§ **Exercise brief**: Exactly as they appear, output all of the entries.
::: Input :::
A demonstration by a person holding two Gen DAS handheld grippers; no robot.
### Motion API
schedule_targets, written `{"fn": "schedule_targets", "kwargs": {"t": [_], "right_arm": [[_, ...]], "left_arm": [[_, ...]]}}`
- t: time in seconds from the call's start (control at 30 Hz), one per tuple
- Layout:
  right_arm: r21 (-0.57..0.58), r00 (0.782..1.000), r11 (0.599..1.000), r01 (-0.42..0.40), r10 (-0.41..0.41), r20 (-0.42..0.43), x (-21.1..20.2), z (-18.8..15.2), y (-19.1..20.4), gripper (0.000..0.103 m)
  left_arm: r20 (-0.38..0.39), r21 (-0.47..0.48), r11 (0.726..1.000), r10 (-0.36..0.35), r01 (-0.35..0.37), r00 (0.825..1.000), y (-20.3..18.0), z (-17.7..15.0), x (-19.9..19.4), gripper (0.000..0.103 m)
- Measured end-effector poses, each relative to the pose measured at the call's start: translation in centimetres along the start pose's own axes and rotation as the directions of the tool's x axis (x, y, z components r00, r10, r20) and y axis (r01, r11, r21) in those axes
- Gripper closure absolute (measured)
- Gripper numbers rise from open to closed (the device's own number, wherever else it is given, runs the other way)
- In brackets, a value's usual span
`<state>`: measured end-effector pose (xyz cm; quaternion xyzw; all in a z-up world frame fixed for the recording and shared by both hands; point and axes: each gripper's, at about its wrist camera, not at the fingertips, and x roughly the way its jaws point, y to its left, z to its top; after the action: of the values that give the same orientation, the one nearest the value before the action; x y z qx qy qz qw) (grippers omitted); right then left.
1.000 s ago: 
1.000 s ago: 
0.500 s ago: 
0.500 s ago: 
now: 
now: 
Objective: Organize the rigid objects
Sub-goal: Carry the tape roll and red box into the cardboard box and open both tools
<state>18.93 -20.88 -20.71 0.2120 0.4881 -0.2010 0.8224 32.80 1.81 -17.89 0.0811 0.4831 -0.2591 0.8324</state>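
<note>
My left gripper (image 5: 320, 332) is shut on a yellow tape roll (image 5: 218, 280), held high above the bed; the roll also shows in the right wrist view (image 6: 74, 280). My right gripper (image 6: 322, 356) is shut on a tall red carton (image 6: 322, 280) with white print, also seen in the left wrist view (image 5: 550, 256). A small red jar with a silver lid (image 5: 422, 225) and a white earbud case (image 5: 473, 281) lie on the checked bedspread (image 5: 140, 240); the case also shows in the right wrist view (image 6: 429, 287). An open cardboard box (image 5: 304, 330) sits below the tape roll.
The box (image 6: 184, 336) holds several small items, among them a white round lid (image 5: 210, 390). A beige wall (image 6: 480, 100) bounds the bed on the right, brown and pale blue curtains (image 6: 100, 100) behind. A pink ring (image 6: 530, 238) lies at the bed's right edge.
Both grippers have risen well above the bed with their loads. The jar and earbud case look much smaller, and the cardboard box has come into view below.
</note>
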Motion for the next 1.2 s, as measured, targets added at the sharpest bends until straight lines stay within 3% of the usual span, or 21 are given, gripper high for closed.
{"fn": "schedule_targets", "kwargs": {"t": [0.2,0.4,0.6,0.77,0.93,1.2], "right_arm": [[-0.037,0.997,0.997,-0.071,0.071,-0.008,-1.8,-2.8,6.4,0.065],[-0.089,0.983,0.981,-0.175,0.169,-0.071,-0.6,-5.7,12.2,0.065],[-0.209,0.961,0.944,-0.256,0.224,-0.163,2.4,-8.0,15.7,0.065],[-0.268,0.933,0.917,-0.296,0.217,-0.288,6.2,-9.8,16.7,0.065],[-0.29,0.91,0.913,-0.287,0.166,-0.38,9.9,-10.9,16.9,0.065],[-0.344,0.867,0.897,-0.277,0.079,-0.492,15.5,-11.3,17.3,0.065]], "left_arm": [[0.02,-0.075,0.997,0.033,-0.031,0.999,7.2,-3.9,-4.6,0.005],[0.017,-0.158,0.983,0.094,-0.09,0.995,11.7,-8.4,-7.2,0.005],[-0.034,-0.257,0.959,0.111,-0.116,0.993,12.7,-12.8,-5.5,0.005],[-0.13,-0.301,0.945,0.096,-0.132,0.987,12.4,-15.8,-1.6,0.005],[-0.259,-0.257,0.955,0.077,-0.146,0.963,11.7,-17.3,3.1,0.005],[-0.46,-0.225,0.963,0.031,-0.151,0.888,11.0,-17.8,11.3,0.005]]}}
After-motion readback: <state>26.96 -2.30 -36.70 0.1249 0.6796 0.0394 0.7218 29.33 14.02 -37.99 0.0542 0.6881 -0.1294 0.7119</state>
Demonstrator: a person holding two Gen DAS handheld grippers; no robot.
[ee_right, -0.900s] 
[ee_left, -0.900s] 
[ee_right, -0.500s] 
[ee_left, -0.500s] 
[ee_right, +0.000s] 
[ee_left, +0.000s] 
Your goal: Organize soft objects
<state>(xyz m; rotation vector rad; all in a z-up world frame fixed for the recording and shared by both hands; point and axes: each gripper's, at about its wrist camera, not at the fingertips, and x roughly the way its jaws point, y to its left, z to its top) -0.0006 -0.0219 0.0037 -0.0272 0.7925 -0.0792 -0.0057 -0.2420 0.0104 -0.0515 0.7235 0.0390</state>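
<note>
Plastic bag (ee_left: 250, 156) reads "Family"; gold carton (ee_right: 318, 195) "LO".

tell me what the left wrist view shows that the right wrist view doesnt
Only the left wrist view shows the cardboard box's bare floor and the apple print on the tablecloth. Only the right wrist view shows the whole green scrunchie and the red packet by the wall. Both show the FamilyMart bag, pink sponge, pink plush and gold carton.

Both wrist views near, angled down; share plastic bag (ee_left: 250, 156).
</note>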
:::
§ **Expected output**:
A demonstration by a person holding two Gen DAS handheld grippers; no robot.
### Motion API
schedule_targets, written `{"fn": "schedule_targets", "kwargs": {"t": [_], "right_arm": [[_, ...]], "left_arm": [[_, ...]]}}`
- t: time in seconds from the call's start (control at 30 Hz), one per tuple
- Layout:
  right_arm: r21 (-0.57..0.58), r00 (0.782..1.000), r11 (0.599..1.000), r01 (-0.42..0.40), r10 (-0.41..0.41), r20 (-0.42..0.43), x (-21.1..20.2), z (-18.8..15.2), y (-19.1..20.4), gripper (0.000..0.103 m)
  left_arm: r20 (-0.38..0.39), r21 (-0.47..0.48), r11 (0.726..1.000), r10 (-0.36..0.35), r01 (-0.35..0.37), r00 (0.825..1.000), y (-20.3..18.0), z (-17.7..15.0), x (-19.9..19.4), gripper (0.000..0.103 m)
- Measured end-effector poses, each relative to the pose measured at the call's start: translation in centimetres along the start pose's own axes and rotation as the directions of the tool's x axis (x, y, z components r00, r10, r20) and y axis (r01, r11, r21) in those axes
- Gripper closure absolute (measured)
- Gripper numbers rise from open to closed (the device's own number, wherever else it is given, runs the other way)
- In brackets, a value's usual span
`<state>`: measured end-effector pose (xyz cm; quaternion xyzw; all in a z-up world frame fixed for the recording and shared by both hands; point and axes: each gripper's, at about its wrist camera, not at the fingertips, and x roughly the way its jaws point, y to its left, z to its top; after the action: of the values that give the same orientation, the one nearest the value before the action; x y z qx qy qz qw) (grippers omitted); right then left.
1.000 s ago: 
1.000 s ago: 
0.500 s ago: 
0.500 s ago: 
now: 
now: 
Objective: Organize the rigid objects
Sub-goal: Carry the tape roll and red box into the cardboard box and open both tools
<state>18.93 -20.88 -20.71 0.2120 0.4881 -0.2010 0.8224 32.80 1.81 -17.89 0.0811 0.4831 -0.2591 0.8324</state>
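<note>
My left gripper (image 5: 320, 332) is shut on a yellow tape roll (image 5: 218, 280), held high above the bed; the roll also shows in the right wrist view (image 6: 74, 280). My right gripper (image 6: 322, 356) is shut on a tall red carton (image 6: 322, 280) with white print, also seen in the left wrist view (image 5: 550, 256). A small red jar with a silver lid (image 5: 422, 225) and a white earbud case (image 5: 473, 281) lie on the checked bedspread (image 5: 140, 240); the case also shows in the right wrist view (image 6: 429, 287). An open cardboard box (image 5: 304, 330) sits below the tape roll.
The box (image 6: 184, 336) holds several small items, among them a white round lid (image 5: 210, 390). A beige wall (image 6: 480, 100) bounds the bed on the right, brown and pale blue curtains (image 6: 100, 100) behind. A pink ring (image 6: 530, 238) lies at the bed's right edge.
Both grippers have risen well above the bed with their loads. The jar and earbud case look much smaller, and the cardboard box has come into view below.
</note>
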Motion for the next 1.2 s, as measured, targets added at the sharpest bends until straight lines stay within 3% of the usual span, or 21 are given, gripper high for closed.
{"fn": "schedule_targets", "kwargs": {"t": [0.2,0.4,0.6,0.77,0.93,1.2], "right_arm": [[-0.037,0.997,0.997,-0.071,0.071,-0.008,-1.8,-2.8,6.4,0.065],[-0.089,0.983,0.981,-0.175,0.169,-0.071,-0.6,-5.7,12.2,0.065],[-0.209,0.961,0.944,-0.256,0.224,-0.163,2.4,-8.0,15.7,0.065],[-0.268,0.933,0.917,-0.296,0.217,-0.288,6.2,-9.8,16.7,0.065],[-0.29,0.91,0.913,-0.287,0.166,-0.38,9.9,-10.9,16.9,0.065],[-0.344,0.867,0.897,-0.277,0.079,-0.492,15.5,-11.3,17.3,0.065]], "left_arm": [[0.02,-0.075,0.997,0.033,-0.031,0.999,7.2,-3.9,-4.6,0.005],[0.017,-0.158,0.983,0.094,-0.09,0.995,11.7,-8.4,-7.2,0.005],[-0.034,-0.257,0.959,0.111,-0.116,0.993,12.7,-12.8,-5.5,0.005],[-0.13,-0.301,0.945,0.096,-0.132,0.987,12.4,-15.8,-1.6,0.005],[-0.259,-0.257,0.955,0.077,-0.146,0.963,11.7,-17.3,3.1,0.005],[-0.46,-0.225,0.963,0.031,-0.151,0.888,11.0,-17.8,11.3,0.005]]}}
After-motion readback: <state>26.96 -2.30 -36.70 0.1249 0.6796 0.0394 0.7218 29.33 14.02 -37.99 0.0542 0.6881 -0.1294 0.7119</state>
Demonstrator: a person holding two Gen DAS handheld grippers; no robot.
[ee_right, -0.900s] 
[ee_left, -0.900s] 
[ee_right, -0.500s] 
[ee_left, -0.500s] 
[ee_right, +0.000s] 
[ee_left, +0.000s] 
Your goal: Organize soft objects
<state>(xyz m; rotation vector rad; all in a z-up world frame fixed for the recording and shared by both hands; point and axes: each gripper's, at about its wrist camera, not at the fingertips, and x roughly the way its jaws point, y to its left, z to its top) -0.0006 -0.0219 0.0037 -0.0272 0.7925 -0.0792 -0.0057 -0.2420 0.0104 -0.0515 0.7235 0.0390</state>
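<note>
Plastic bag (ee_left: 250, 156) reads "Family"; gold carton (ee_right: 318, 195) "LO".

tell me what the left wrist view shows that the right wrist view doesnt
Only the left wrist view shows the cardboard box's bare floor and the apple print on the tablecloth. Only the right wrist view shows the whole green scrunchie and the red packet by the wall. Both show the FamilyMart bag, pink sponge, pink plush and gold carton.

Both wrist views near, angled down; share plastic bag (ee_left: 250, 156).
</note>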

The exercise has been completed in full.